Problem.
Tally every line in the data that has the word "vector" and report only the total.

Data shown.
....
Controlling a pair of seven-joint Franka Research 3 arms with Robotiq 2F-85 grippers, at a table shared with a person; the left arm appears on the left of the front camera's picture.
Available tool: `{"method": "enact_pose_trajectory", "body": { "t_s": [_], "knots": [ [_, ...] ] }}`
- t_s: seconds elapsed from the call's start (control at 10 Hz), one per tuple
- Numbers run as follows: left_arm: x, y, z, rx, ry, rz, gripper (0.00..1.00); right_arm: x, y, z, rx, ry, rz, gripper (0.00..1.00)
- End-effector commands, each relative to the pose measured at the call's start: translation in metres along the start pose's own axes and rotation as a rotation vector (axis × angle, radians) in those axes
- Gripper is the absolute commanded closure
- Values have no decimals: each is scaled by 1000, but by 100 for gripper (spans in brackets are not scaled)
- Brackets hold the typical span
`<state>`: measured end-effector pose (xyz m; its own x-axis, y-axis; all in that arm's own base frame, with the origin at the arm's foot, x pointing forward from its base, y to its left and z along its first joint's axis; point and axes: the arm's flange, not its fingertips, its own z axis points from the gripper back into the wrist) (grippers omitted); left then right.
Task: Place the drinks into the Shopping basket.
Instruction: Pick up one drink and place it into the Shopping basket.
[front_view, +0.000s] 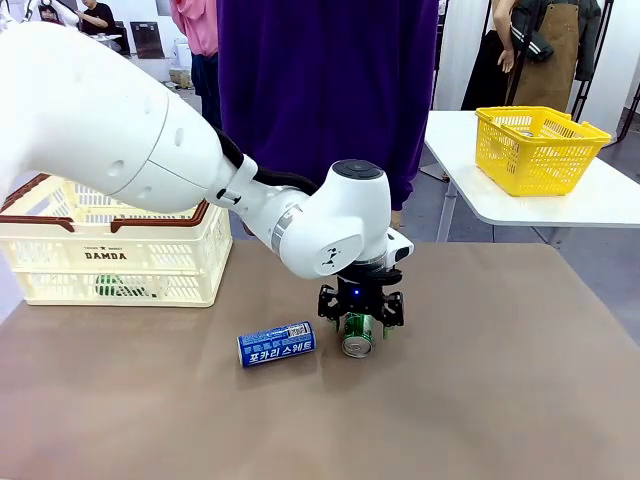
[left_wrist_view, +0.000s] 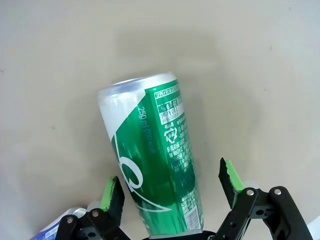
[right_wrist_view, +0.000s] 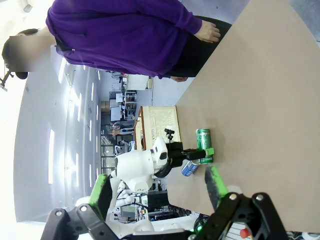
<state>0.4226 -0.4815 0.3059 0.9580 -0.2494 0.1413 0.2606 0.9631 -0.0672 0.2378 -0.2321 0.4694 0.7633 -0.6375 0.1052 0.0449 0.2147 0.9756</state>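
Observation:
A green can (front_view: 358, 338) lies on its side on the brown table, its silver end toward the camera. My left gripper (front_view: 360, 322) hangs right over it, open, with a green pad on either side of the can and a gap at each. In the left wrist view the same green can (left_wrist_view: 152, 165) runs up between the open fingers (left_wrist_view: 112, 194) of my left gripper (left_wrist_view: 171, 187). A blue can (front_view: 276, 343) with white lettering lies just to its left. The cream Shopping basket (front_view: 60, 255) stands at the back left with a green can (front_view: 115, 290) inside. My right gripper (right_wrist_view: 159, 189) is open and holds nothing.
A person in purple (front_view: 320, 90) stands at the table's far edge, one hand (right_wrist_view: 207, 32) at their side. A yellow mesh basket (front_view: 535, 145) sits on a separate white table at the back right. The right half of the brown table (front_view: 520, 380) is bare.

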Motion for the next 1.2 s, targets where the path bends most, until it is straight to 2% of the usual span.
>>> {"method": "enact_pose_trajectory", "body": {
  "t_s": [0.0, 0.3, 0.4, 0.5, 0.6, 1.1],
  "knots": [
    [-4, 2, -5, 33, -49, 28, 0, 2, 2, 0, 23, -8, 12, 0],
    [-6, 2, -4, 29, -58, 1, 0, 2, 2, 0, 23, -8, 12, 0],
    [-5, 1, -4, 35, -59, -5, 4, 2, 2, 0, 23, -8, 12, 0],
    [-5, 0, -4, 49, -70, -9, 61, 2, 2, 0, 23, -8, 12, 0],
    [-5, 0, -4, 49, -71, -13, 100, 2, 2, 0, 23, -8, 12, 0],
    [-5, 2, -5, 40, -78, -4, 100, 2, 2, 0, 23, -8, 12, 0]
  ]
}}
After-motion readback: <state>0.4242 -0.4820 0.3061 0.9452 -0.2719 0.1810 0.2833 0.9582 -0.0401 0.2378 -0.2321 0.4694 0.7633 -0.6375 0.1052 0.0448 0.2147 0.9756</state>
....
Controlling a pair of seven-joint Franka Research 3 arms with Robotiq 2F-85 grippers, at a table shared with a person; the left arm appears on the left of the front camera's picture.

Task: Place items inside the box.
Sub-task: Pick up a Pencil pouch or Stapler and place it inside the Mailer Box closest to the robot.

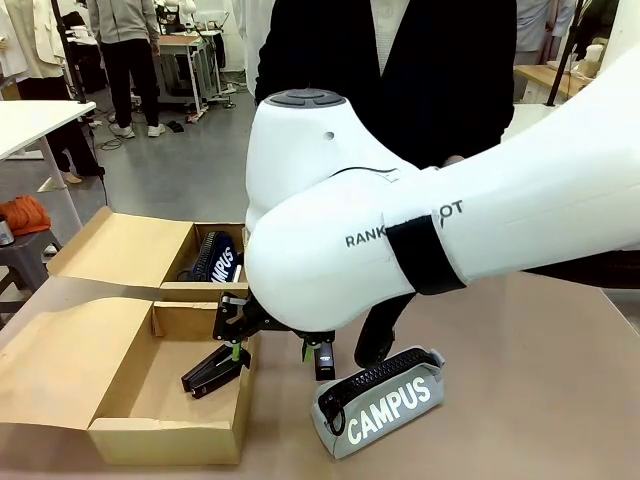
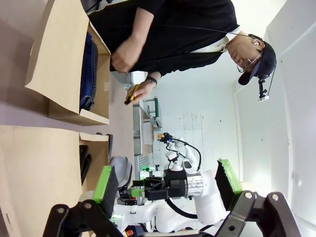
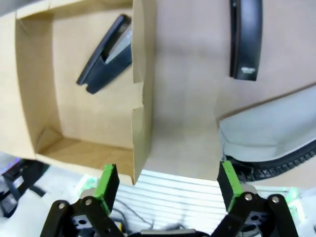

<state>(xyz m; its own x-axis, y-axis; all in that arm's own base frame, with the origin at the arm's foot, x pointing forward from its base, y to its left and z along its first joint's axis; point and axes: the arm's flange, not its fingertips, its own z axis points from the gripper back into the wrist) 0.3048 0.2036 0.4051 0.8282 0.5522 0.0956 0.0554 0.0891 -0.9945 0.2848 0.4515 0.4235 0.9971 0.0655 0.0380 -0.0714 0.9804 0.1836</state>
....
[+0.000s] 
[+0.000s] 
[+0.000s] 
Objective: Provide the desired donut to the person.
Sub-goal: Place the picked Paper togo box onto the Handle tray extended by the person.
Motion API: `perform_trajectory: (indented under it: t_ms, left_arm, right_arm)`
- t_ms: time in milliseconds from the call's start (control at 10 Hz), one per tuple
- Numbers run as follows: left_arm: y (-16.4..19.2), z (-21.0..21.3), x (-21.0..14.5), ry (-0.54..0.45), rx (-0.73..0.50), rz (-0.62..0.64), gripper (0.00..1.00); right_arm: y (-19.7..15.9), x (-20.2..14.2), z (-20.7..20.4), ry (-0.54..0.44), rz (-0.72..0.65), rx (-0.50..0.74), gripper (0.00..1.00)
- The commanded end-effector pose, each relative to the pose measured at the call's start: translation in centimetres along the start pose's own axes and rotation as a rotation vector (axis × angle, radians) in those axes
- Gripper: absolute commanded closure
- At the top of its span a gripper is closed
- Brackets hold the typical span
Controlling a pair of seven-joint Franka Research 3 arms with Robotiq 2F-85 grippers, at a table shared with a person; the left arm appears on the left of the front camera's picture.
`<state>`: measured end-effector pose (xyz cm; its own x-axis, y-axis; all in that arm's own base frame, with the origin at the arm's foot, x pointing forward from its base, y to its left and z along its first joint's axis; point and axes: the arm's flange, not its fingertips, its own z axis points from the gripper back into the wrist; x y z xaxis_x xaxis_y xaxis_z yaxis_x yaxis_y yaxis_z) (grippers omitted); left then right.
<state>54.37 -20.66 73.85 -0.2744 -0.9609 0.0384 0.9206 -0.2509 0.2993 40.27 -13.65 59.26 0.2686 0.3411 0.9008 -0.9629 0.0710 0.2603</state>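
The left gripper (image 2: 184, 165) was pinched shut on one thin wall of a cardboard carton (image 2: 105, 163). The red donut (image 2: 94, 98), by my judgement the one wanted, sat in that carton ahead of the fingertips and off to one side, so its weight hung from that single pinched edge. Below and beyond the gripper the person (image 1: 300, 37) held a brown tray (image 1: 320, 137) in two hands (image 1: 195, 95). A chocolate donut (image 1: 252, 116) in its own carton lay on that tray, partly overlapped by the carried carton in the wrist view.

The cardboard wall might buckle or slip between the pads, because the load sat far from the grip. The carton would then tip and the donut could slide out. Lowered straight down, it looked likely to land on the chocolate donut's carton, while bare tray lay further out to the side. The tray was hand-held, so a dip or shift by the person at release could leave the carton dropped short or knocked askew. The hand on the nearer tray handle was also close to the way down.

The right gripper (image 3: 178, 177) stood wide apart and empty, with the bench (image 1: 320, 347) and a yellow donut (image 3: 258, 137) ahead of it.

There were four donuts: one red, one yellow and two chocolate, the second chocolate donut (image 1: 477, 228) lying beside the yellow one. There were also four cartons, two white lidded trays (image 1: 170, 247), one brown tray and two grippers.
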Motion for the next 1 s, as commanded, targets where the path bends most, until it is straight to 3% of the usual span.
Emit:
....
Answer to this problem.
2